Why is separation so important? Two reasons: it levels the swing out so that the planes of bat and ball intersect for a much longer time, and it creates a dynamic whiplash effect to shoot the bat forward should the hitter decide to attack the pitch. The contemporary style seems to me to devalue the level swing in pursuit of the power contained in a strong downward cut (enhanced by today's heavy barrels). With more homers come more pop-ups and strikeouts, though--far more than an old-school hitter would have thought acceptable. We will save a discussion of forespin and backspin for another day: enough to say now that batsmen who achieve good separation are redoubtable line-drive hitters.

That's my kind of ballplayer. You can start building your Team for the Ages with Arod if you like. I'll take Aaron, and we'll have no quarrel. You'll sell more jerseys, and I'll win more games.

Wednesday, August 27, 2008

Changing Times: New Bats, New Swings

The ball, of course, is not supposed to change.

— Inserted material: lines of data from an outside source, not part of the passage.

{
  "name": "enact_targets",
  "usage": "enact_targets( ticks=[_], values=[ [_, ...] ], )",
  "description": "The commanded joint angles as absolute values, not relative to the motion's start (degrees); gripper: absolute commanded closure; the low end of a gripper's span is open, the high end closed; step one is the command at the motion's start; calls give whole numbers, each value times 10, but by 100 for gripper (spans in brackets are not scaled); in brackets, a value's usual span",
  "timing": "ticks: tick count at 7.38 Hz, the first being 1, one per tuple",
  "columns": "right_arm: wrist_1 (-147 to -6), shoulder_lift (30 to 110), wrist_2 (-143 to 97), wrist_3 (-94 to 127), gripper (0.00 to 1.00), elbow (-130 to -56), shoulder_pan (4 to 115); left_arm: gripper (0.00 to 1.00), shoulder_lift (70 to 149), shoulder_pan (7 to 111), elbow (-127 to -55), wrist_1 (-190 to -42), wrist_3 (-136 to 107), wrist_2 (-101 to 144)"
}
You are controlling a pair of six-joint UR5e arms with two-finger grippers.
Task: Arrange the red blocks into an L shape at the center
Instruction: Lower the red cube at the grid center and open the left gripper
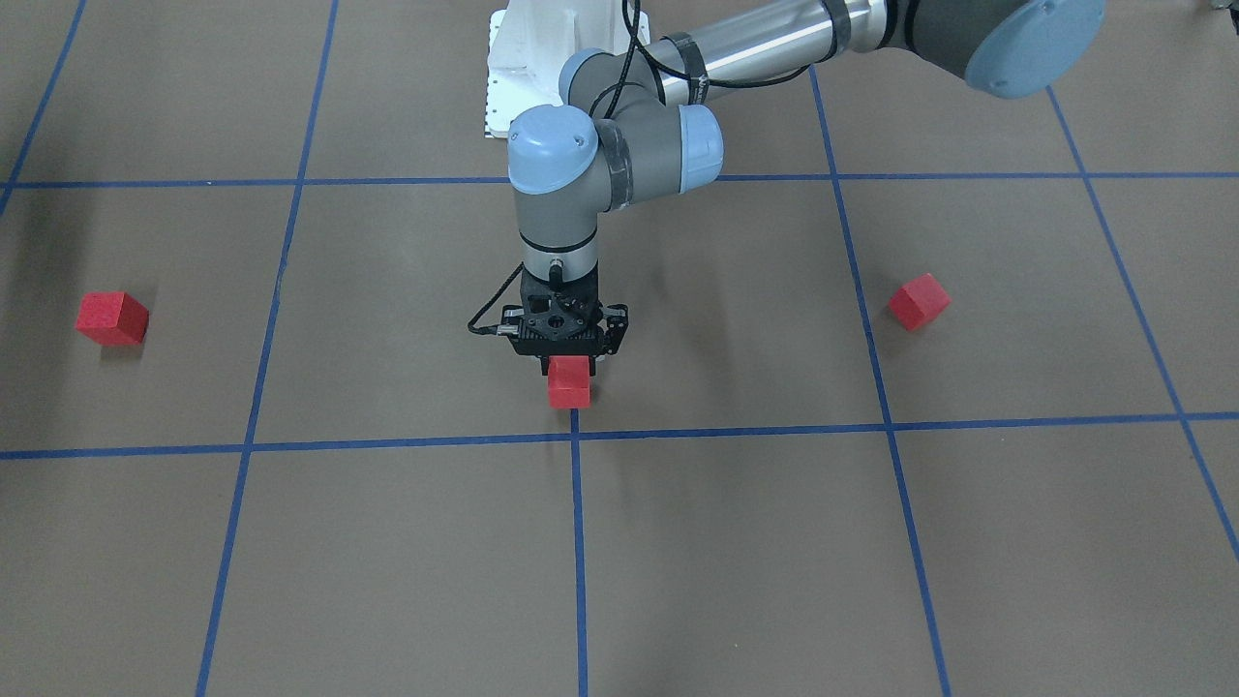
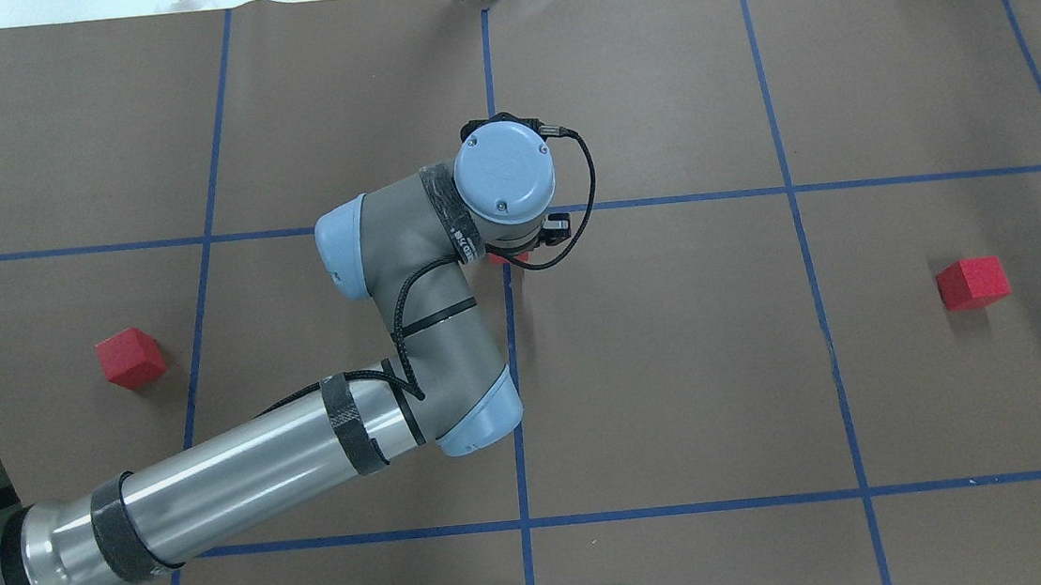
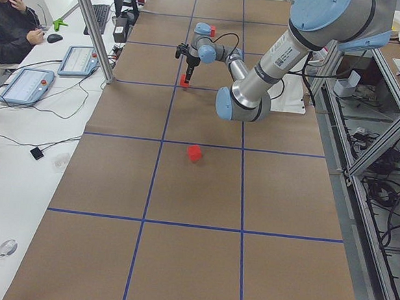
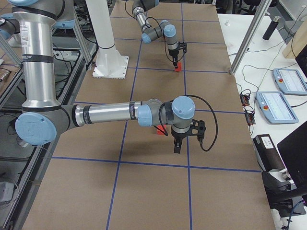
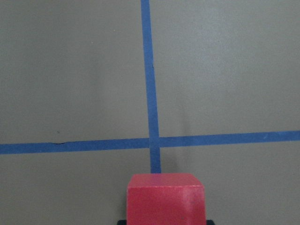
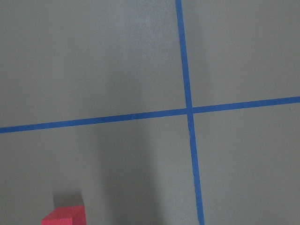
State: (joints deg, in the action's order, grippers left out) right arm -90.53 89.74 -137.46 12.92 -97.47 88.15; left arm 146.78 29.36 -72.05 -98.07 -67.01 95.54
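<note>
My left gripper (image 1: 569, 373) is shut on a red block (image 1: 568, 382) and holds it upright just on the robot's side of the center tape crossing (image 1: 575, 435). The left wrist view shows this block (image 5: 166, 199) right below the crossing (image 5: 153, 140). A second red block (image 1: 919, 301) lies on my left side and a third (image 1: 113, 318) on my right side; in the overhead view they lie at the left (image 2: 130, 358) and the right (image 2: 973, 282). My right gripper (image 4: 176, 146) hangs over another tape crossing beside the third block (image 4: 160, 130). I cannot tell whether it is open or shut.
The white robot base plate (image 1: 513, 68) sits at the robot's edge of the table. An aluminium post (image 3: 92, 26) and a side desk with tablets (image 3: 26, 86) and a seated operator (image 3: 10, 13) lie beyond the far edge.
</note>
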Motion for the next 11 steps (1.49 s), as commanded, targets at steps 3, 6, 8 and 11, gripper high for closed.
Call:
enact_targets(
  ticks=[3,6,8,11],
  values=[
    [-905,896,-1374,129,1,-975,882,75,1466,294,-717,-981,-669,955],
    [-905,896,-1374,129,1,-976,882,10,1464,287,-717,-981,-671,955],
    [-905,892,-1373,129,1,-976,882,4,1467,294,-732,-981,-671,957],
    [-903,881,-1375,127,1,-991,882,1,1465,359,-793,-961,-680,1062]
  ],
)
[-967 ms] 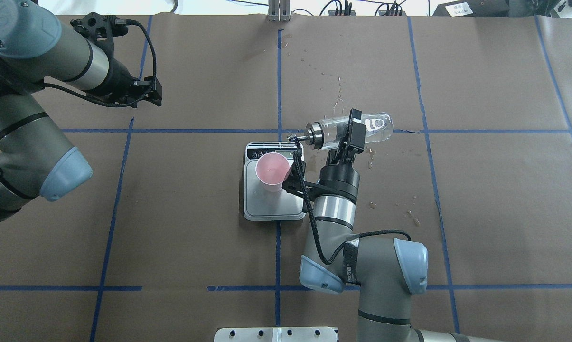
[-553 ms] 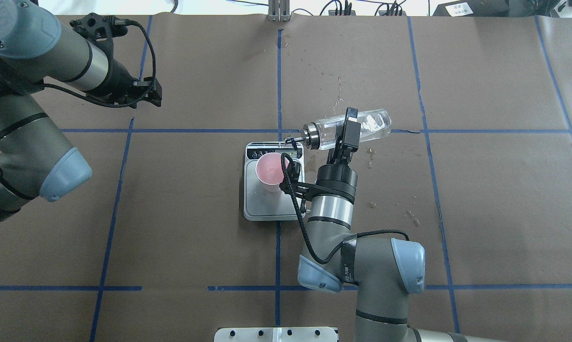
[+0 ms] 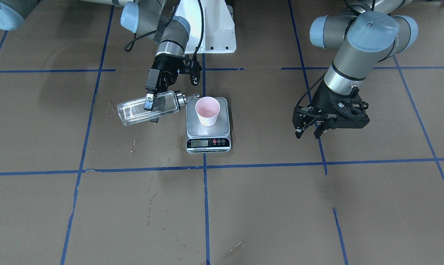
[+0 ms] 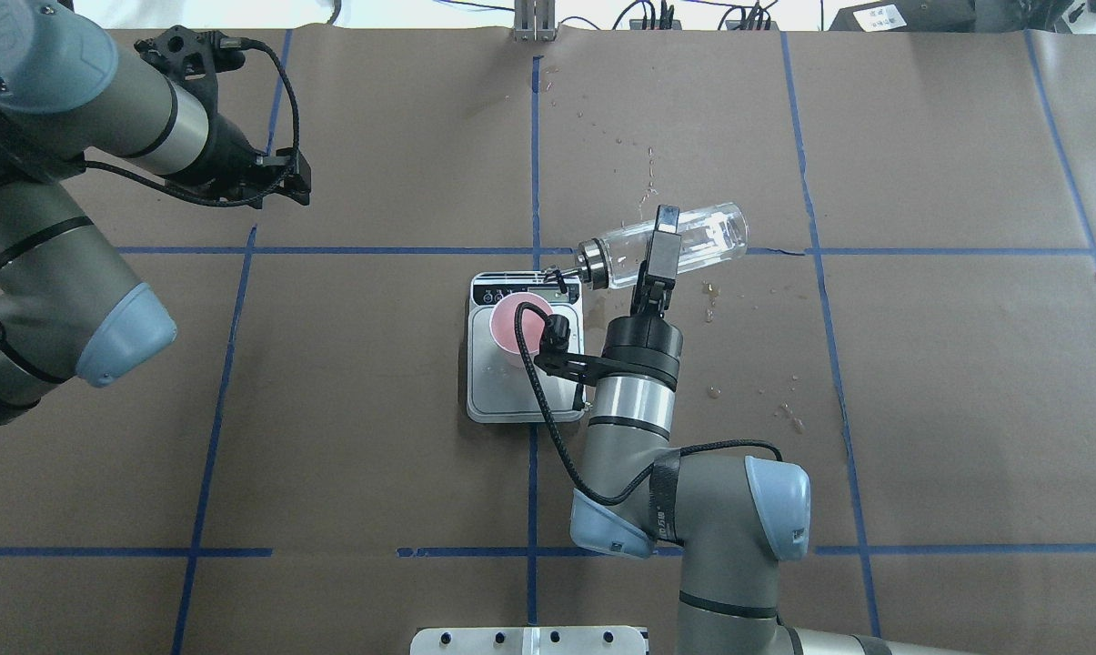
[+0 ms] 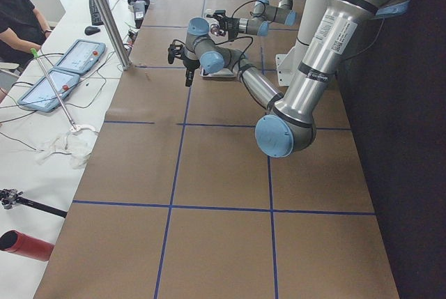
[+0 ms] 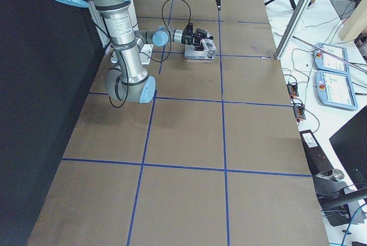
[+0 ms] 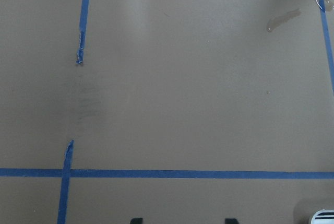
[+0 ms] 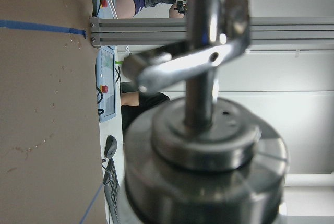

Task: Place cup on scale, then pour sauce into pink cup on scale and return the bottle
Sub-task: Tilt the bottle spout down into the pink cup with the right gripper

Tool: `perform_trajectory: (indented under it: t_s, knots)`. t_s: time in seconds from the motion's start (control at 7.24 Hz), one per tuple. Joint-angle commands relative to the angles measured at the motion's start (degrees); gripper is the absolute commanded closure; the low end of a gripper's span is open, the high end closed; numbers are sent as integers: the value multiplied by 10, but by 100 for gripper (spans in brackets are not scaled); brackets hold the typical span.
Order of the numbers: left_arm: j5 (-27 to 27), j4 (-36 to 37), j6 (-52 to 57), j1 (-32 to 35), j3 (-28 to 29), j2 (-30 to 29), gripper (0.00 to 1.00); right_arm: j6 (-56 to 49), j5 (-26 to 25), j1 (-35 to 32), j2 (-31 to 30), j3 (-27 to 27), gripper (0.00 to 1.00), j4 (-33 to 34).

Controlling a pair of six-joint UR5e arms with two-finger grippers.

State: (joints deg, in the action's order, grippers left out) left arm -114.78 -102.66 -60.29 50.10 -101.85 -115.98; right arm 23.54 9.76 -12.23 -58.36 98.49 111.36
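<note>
The pink cup (image 3: pixel 207 110) stands upright on the scale (image 3: pixel 208 142), also seen from overhead as the cup (image 4: pixel 514 320) on the scale (image 4: pixel 511 391). My right gripper (image 3: pixel 151 107) is shut on the clear bottle (image 3: pixel 137 110), which lies almost level. Its silver spout (image 3: pixel 192 97) points at the cup's rim and ends just beside it. I see no stream. From overhead the right gripper (image 4: pixel 659 244) clamps the bottle (image 4: pixel 707 232) mid-body. The right wrist view shows the spout cap (image 8: pixel 203 145) up close. My left gripper (image 3: pixel 307 133) is open and empty, far from the scale.
Brown paper with blue tape lines (image 4: pixel 534 164) covers the table. Wet drops and smears (image 4: pixel 711 291) lie around the bottle's side. The robot's white base (image 3: pixel 207 33) stands behind the scale. The left gripper (image 4: pixel 295 186) hovers at the table's far left.
My right arm has shifted left with the bottle, so the spout has moved closer to the cup's rim. The left arm has not moved.
</note>
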Motion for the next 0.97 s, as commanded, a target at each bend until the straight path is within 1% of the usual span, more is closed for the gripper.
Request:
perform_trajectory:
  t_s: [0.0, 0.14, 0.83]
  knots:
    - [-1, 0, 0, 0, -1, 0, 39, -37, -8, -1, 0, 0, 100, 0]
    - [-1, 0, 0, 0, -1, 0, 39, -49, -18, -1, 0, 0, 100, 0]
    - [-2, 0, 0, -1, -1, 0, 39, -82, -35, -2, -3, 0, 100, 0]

Insiders know that it does, whether by accident or design. Former big-league pitcher Pat Maholmes admitted to me as the new millennium began that the late nineties had seen a very lively ball--just in time, I pointed out, to fuel an exciting home-run derby after the '94 strike had alienated the public from the game. (Mr. Maholmes, I should add, was far more concerned about the effects of steroids on play.) As a hitter, I have no control over what ball is given to the pitcher. But I can certainly choose a longer or shorter bat with a thicker or thinner barrel and/or handle, etc. It is obvious that bats before World War II, in comparison to those used today, tended to be a) longer, b) thicker-handled, and c) thinner-barreled. Today's wooden bat is as much a clone of the metallic kind that all kids grow up using as is technologically feasible: all barrel and no handle, one might simplify, with an alarming flare at the point of transition. These bats break so easily that Blue Jays player John McDonald was recently left with little more than a knob in his hand after tapping the plate during his settling-in rituals. Tony Gwynn told George Will (author of Men at Work) in no uncertain terms that he chose a wooden bat after turning professional that would replicate his aluminum model from college as much as possible.

In between, you have the bats that I grew up with. They were still typically about 35" long, with handles of variable thickness and barrels rather less thick than today's models. Sluggers like Mantle often favored a thin handle. Diminutive lead-off man Bobby Richardson used one of the thickest, heaviest bats around: he choked up on it and tried to get some piece of it on some part of the ball.

In my opinion, there's no definitively right or wrong bat--but to use a certain kind of bat, you have to take a certain approach to the ball. This is a large part of what I want to discuss in subsequent posts. I hope younger players may at least "fool around" with unusual models to get some productive ideas and bring some variety back into a game too characterized now by home runs, bloopers, and strikeouts. Of course, where CAN you find a 39" thin-barreled bat with little taper unless you make one (as I've done out of an old hickory limb)? If you get your hands on such a thing, however, you will notice--after getting past the "utter impossibility" of swinging it--that it responds pretty well to a kind of swing you've never seen in your life. But you can see parts of it in old photos. Or you may just barely glimpse it all in an old newsreel.